The Bride of Windermere Read online

Page 23


  Aye, she was weary. He’d kept her up most of the previous night, he recalled with a tender smile, then he’d kept her in front of him in his saddle all day. Even without the terrible fall she’d taken, it was no wonder that she slept.

  Wolf shucked off his clothes and settled into the bath with a long sigh. He was home, though it felt like home only because she was with him. His Kathryn. He shuddered to think what his life would have become without her. He’d have gained Windermere and Carlisle and the rest, but what would have been the worth of all the holdings in England without her?

  Wolf indulged in a long soak, then washed and got out of the tub. After drying himself and stoking the fire in the grate, he carried the bucket of hot water and a cloth to the bed.

  Kit slept soundly, even as he removed her clothes and washed her gently, taking care of her various aches and bruises. Her only signs of life were an occasional sigh or moan.

  When the water and cloth were discarded, Wolf finally extinguished all the candles in the room, then slid into bed next to Kathryn. He drew her in close, and she unconsciously fit herself into the curve of his stomach and chest.

  “I’ll take care of you, love,” he whispered to her slumbering ears. He turned the new signet ring on his finger. “We’re home now...a wolf and his rose...”

  Chapter Eighteen

  Kit slept the night through, and the morning as well. Wolf hated to leave before she was awake, but two of the men who had been out scouring the hillsides with Claude Montrose returned with evidence of men living in rough camps south of the castle. It was the first lead they had on Philip, and Wolf was anxious to follow up.

  He didn’t give a second thought to Baron Somers who had cleared out of Windermere before midnight.

  “Be certain not to leave my wife alone, Madam Juvet, unless Sir Ranulf is nearby,” Wolf instructed quietly, speaking to the woman in the gallery outside his chambers.

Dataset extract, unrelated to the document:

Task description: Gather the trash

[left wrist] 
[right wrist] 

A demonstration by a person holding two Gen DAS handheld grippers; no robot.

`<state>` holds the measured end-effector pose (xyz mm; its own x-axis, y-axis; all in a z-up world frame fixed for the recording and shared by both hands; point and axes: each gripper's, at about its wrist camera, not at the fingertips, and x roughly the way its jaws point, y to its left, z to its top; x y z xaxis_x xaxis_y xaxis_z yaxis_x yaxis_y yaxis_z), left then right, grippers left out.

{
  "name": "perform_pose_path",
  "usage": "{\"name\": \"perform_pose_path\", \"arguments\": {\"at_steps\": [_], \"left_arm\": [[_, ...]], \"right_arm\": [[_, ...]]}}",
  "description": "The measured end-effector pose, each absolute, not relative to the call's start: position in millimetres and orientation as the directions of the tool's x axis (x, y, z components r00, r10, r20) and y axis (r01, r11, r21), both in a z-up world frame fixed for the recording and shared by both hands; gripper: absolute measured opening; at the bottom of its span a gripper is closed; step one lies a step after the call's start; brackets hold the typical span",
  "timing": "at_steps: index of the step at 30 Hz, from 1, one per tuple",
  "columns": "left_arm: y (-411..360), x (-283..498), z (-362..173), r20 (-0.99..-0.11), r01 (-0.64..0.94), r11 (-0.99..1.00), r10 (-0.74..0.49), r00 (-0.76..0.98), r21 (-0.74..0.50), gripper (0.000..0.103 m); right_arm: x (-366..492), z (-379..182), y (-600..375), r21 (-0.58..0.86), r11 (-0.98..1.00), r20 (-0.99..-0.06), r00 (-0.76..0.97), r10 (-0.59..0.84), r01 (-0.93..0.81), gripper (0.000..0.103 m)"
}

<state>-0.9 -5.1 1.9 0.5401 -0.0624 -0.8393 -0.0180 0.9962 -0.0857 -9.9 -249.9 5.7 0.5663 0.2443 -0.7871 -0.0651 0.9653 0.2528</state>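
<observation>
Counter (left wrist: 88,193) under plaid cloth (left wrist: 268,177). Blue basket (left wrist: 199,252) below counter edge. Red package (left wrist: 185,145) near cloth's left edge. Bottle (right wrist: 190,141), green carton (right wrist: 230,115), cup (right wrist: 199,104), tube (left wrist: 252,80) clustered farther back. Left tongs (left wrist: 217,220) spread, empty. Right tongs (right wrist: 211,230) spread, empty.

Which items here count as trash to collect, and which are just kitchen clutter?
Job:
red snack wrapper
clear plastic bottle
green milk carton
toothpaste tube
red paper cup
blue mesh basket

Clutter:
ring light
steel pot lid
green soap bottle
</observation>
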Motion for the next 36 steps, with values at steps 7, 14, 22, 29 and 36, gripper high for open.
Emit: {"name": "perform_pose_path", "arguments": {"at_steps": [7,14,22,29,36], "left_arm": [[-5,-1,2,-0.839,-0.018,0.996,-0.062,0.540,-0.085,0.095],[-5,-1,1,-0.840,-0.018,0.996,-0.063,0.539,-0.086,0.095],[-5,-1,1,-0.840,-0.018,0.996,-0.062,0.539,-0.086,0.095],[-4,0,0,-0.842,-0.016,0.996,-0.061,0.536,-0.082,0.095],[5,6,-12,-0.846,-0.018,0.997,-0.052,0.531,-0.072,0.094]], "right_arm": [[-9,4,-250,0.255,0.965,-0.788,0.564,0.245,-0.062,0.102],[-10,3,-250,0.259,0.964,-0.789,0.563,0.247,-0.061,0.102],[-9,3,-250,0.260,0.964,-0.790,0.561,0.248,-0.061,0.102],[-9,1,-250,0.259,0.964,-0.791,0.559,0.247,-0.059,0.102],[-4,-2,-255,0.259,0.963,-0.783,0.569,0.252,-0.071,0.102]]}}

Ranulf was assigned to the castle for the day in order to be available in case Kit had any need. The tall knight gave Emma Juvet a nod of his head.

  “Do you expect trouble, Your Grace?” Emma asked, frowning back at the duke.

  “No,” Wolf replied. “Just a precaution—no doubt some of the servants are resentful of what happened to Philip...”

  “Aye, Your Grace,” Emma said knowingly. “I take your meaning.”

  “I won’t take any chances with my wife’s well-being.” Wolf said as they entered the bedroom quietly together. He bent over Kit and kissed her forehead as she slept, then smoothed a few wisps of hair back from her cheek. She turned over and sighed, but didn’t awaken.

  Mistress Juvet sat next to the open window, mending her son’s long stockings by the early afternoon light. A soft breeze stirred the dark hair at the nape of her neck, and she glanced up at Lady Kathryn’s bed again.

  The lady’s eyes were open this time. And lovely grassgreen eyes they were.

  “Good day to you, Your Grace,” she said as soon as she saw that the duchess was able to focus.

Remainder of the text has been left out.